Agreement on a set of principles for scientific publishing to maximize benefit to global science and wider audiences for scientific research; and their advocacy among the wider community of science producers, users, funders and publishers.

Next steps

Rather than starting from the present business model, the project will begin by defining what the contemporary scientific enterprise needs from scientific publishing. The ISC will initiate further conversations with experts in scientific publishing, and review existing initiatives towards the development of operational principles for scientific publishing in the 21st century. These principles will be refined jointly with members and partners before publication and the launch of an advocacy campaign to promote change. The ISC recently published a series of interviews on Plan S and Open Access and will continue to explore current issues and possible responses.

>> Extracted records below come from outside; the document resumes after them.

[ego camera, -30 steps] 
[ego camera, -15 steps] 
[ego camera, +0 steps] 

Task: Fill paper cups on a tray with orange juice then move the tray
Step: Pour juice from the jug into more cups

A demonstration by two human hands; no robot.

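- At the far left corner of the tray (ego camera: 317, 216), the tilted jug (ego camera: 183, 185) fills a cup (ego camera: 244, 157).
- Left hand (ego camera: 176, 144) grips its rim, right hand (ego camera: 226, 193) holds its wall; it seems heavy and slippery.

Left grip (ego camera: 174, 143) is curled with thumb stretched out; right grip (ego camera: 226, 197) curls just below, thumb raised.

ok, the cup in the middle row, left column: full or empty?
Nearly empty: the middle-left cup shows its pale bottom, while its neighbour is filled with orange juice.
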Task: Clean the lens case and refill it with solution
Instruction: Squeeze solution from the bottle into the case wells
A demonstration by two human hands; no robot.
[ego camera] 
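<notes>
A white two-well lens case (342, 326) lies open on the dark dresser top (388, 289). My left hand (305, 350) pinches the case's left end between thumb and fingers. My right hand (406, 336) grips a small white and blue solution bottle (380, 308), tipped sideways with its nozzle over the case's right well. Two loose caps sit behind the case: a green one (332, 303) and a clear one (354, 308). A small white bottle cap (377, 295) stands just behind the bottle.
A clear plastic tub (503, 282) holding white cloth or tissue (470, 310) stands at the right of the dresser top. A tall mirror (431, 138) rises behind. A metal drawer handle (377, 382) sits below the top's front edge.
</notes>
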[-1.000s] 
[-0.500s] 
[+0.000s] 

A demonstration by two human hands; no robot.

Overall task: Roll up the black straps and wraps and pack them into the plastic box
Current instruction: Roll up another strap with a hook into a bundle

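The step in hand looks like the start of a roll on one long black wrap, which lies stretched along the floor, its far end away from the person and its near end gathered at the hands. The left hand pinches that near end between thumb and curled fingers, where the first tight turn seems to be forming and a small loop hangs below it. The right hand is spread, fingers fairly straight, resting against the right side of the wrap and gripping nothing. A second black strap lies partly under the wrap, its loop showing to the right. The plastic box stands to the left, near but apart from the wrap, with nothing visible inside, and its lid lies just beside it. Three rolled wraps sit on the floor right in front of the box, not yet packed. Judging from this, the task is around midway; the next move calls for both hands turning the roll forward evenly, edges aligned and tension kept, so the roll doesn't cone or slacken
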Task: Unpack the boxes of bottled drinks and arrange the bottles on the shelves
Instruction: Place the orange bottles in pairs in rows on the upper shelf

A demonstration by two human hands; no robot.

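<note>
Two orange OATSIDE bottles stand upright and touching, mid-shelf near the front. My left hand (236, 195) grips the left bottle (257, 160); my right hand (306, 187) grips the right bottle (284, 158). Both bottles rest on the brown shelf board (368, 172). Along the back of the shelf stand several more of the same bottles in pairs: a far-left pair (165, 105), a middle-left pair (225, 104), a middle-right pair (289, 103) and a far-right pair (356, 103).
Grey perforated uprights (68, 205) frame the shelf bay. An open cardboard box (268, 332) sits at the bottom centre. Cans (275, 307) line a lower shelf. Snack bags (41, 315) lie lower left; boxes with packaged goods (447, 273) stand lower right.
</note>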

4.5 Knowledge production and diffusion as global public goods

(Project for development)

When freely released into the public domain, scientific knowledge is by economic definition a public good. It is most efficient in realizing benefit when it is made rapidly accessible and usable to the largest number in the public domain. Its effectiveness in serving the public good depends both upon the efficiency with which new knowledge is created and the speed with which it diffuses through the public space. This efficiency is, or should be, of concern to the tax-paying public and to governments which fund science from the public purse.

It is critical however that new knowledge be comprehensible to those who may be able to use it in innovative ways through all sectors of society. There are three principle modern pathways through which new scientific knowledge finds its way into society: through education, through the mass media, including the web, and through the publication of scientific results. Universities are particularly important in these processes, having the advantage of combining knowledge creation through research and education. Academics, who individually embody these two roles, therefore have a crucial role to play. But their behaviour, and that of the institutions that employ them, has been increasingly driven by proxy measures of the short-term impact of scientific research. The extent to which these indicators measure impact on the public good is questionable. These indicators do however focus overwhelmingly on research production, in particular on numbers of published research articles and citations, which has increased the pressure on academics to devote themselves to publication, compounding the trend towards a research-dominated model for universities, potentially to the detriment of their educational role. Moreover, such proxies can be gamed in ways that satisfy the targets but have little relation to the fundamental purpose of a university. The present system of metrics poses pressing questions for individual scientists and for the global scientific enterprise.

Anticipated impact

To identify and promote systems of metrics, and rules for their use that could be adopted at national level and which would enhance the value of research in serving the public good.

Next steps

This project would explore appropriate ways of evaluating scientific work, the effects of metrics on scientific careers and on the balance between research and education, and the potential for universal metrics. The ISC will consult members and partner organizations, undertake a summary mapping of “alt metrics” projects, and convene a small international group of experts representing disciplinary, sectoral and diverse national interests to determine a potential project focus and a longerterm work plan.